* **YOUR OBJECTIVE**
Reproduce exactly the lines of the material beneath, from the line that contains "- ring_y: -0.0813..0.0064" to the line that contains "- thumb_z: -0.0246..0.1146", both included, and no other lines.

++++ MATERIAL SHOWN ++++

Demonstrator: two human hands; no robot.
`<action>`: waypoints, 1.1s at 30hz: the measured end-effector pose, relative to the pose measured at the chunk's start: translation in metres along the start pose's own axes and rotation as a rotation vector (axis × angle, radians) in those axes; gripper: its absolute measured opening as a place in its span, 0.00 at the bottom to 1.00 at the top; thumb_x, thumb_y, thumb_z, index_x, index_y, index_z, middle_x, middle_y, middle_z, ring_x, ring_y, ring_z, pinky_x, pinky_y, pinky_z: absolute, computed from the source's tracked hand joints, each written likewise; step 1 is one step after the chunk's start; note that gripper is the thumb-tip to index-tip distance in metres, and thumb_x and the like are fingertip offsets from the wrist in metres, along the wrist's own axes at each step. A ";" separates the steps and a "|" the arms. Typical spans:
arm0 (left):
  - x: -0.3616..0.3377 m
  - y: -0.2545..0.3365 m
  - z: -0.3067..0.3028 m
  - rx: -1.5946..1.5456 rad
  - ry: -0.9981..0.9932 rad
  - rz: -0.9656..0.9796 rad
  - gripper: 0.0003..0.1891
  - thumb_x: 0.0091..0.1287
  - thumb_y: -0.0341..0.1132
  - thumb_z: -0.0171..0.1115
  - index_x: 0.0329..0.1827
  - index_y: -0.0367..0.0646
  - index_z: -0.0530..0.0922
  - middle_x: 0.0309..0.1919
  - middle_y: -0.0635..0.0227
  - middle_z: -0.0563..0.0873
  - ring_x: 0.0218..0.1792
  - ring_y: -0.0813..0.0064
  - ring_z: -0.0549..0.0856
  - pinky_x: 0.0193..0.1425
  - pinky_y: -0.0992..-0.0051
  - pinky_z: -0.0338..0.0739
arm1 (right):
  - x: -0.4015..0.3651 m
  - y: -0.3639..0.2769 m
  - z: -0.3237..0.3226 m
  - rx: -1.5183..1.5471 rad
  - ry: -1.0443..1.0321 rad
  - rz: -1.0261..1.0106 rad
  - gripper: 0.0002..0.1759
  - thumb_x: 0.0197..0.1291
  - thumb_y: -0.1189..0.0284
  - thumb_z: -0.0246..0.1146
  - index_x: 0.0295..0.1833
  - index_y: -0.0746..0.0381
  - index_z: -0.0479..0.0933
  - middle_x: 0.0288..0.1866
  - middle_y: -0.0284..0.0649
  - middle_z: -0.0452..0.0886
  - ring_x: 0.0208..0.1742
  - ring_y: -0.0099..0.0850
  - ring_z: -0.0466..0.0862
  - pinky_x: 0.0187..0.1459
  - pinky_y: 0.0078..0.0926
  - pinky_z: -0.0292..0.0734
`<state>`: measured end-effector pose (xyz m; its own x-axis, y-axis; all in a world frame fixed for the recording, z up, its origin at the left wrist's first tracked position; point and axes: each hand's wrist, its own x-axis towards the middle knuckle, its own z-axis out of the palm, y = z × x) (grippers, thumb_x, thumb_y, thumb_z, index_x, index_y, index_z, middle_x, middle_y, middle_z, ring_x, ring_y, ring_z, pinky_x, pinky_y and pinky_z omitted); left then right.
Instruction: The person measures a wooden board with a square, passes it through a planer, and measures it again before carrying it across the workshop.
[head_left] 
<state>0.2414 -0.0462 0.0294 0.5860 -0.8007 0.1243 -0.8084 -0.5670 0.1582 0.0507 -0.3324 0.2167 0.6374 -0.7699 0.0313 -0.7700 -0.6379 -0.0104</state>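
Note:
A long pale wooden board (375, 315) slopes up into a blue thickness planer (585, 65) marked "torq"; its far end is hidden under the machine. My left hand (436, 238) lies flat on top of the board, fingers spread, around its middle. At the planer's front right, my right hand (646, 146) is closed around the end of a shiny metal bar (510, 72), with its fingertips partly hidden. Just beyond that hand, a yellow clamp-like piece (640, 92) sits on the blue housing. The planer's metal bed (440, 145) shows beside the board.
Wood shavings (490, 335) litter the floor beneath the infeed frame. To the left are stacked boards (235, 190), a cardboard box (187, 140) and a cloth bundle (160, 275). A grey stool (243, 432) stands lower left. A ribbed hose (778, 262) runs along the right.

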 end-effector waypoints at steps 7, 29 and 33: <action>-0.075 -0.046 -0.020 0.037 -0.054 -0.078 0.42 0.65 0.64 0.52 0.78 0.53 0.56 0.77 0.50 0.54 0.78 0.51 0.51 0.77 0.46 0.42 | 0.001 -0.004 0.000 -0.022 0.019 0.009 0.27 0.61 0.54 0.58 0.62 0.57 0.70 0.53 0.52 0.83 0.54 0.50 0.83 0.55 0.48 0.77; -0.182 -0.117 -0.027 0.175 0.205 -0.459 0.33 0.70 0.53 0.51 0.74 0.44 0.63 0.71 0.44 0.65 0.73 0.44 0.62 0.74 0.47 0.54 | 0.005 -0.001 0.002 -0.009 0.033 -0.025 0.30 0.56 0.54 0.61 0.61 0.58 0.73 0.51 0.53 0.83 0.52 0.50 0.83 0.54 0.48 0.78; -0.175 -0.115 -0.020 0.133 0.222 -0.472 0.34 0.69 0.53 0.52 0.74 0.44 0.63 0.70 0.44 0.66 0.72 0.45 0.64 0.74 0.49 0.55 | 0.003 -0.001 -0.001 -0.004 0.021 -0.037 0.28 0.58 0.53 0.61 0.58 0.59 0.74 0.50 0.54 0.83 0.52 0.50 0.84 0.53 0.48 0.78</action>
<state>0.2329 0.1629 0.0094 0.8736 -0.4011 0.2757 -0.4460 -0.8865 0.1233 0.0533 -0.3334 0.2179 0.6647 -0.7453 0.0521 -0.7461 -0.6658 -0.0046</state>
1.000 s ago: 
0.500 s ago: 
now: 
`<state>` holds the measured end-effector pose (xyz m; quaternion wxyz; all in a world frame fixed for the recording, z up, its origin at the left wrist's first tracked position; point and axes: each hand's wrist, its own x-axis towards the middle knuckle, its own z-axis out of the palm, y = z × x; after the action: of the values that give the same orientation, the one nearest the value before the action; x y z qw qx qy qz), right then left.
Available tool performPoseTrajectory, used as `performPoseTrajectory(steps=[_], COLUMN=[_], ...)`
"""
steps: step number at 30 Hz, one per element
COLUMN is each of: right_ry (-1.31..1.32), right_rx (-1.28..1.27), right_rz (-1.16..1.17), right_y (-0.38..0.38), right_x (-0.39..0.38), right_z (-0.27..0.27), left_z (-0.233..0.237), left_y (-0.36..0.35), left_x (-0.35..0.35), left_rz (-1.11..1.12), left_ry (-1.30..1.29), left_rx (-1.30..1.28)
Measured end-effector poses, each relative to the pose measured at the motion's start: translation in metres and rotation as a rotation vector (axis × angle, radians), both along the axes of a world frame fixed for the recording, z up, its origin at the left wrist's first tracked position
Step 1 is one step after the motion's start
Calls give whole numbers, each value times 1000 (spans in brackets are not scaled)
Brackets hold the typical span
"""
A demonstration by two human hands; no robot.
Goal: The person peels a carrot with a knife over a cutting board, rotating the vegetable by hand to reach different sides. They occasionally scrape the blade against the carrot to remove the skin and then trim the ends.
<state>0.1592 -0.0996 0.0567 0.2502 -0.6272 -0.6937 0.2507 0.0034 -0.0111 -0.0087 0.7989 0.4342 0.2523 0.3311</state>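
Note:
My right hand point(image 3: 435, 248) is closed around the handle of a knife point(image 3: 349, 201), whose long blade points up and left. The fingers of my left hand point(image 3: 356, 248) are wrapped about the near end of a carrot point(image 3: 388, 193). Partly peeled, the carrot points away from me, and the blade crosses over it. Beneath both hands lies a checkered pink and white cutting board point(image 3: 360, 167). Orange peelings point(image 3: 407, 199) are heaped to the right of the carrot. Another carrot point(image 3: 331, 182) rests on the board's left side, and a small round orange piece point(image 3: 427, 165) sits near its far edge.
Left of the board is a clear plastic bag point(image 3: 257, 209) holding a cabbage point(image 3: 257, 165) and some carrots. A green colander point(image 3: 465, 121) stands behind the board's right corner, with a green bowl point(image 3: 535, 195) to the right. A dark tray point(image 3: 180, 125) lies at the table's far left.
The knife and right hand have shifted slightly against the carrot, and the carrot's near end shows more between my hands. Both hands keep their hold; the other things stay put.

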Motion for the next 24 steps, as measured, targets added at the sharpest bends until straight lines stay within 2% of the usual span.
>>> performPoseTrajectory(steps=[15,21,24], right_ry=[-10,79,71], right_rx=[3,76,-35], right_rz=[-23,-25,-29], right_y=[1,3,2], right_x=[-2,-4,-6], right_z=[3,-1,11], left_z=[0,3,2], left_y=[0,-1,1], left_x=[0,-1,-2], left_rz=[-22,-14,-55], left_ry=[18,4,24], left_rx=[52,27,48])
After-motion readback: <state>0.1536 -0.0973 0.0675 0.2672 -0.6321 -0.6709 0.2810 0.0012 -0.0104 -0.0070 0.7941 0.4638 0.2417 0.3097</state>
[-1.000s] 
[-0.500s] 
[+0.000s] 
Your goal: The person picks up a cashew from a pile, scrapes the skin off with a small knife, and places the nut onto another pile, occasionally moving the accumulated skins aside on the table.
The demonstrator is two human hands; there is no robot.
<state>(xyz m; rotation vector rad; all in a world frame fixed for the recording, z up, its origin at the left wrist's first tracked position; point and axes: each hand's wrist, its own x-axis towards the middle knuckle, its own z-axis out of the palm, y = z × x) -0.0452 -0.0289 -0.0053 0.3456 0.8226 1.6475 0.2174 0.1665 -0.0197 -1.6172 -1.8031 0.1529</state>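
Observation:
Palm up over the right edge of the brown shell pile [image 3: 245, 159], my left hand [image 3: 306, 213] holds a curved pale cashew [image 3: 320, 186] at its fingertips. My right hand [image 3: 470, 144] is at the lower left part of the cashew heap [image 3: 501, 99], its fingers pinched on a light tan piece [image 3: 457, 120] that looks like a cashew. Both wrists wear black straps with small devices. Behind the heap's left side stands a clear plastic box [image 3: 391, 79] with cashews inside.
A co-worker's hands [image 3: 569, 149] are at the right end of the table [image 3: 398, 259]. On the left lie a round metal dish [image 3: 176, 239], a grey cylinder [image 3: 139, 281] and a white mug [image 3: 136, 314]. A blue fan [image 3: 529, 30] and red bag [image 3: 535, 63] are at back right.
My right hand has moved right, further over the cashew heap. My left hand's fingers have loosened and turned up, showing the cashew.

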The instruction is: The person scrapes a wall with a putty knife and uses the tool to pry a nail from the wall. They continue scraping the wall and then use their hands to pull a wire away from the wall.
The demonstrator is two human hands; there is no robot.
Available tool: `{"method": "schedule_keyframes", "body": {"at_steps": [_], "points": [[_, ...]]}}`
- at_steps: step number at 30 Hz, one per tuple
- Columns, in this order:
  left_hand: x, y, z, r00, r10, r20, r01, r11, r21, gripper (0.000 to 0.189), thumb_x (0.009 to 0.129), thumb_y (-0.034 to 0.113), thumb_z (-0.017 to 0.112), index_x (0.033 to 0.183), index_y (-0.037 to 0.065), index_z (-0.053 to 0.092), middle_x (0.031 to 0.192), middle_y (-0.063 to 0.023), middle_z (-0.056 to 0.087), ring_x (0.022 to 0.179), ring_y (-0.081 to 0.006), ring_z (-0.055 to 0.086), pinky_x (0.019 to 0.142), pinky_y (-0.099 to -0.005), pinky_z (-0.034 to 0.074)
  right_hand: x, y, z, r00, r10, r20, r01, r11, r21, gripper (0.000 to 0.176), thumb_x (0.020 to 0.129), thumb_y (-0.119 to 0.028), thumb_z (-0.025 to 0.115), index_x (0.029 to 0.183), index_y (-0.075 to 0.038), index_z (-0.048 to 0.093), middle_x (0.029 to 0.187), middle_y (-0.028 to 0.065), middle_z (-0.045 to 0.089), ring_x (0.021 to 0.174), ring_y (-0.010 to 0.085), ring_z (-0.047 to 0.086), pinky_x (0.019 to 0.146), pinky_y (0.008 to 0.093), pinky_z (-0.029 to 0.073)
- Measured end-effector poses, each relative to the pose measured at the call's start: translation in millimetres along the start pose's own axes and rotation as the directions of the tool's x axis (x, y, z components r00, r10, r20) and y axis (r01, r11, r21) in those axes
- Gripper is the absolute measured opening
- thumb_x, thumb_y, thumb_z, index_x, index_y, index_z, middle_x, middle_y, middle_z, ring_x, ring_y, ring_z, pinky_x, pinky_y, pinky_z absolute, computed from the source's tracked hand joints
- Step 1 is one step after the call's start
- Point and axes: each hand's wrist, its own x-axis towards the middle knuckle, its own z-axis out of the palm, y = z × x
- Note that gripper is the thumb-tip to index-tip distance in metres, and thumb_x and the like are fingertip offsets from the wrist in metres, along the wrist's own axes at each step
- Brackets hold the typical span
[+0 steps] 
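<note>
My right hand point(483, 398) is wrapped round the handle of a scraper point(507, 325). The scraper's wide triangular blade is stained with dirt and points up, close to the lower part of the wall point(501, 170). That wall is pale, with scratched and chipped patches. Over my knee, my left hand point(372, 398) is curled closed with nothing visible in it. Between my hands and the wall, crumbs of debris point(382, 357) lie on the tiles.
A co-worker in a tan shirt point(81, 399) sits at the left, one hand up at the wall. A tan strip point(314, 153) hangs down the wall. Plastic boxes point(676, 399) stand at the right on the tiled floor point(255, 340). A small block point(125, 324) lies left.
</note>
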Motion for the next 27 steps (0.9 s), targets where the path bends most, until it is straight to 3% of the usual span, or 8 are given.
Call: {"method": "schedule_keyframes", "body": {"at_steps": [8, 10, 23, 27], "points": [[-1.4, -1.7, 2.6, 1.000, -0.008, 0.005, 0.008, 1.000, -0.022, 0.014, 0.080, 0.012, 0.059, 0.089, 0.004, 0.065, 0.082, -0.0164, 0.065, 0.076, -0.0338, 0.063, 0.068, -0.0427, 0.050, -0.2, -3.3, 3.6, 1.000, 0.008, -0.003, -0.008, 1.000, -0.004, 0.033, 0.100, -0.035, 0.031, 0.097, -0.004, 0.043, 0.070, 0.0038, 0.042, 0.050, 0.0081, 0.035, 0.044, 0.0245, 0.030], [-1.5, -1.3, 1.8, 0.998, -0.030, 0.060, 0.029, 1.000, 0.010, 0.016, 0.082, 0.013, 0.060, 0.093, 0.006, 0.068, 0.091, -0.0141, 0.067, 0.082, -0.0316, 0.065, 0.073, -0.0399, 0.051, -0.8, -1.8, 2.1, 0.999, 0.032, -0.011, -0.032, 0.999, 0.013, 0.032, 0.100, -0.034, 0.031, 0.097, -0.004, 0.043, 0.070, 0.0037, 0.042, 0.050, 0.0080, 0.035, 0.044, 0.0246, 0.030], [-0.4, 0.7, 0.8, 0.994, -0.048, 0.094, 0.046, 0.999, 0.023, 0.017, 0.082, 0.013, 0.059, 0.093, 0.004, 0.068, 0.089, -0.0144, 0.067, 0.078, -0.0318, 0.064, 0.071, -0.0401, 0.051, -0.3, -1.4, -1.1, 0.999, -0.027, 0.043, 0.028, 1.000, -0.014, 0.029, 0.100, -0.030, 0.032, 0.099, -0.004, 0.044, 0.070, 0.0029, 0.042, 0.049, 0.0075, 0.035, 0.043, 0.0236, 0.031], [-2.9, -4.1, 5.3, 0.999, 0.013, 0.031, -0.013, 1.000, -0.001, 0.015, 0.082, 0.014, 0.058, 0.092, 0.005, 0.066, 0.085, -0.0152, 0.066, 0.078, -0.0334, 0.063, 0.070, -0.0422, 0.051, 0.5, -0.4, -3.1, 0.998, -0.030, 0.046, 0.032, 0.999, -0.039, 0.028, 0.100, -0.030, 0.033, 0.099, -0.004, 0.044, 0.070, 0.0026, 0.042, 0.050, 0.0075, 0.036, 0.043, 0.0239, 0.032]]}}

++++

* **THE ANSWER**
  - ring_y: -0.0813..0.0064
  - ring_z: -0.0549..0.0856
  - pinky_x: 0.0193..0.1425
  - pinky_y: -0.0992..-0.0051
  - pinky_z: -0.0338..0.0739
arm1 (right):
  - x: -0.4015..0.3651 m
  - y: -0.3639..0.2769 m
  - z: -0.3237..0.3226 m
  - rx: -1.5183..1.5471 rad
  - ry: -1.0443..1.0321 rad
  - rz: -1.0261..1.0106 rad
  - gripper: 0.0002..0.1759
  - thumb_x: 0.0197..0.1291
  - thumb_y: -0.1189..0.0284
  - thumb_z: -0.0246..0.1146

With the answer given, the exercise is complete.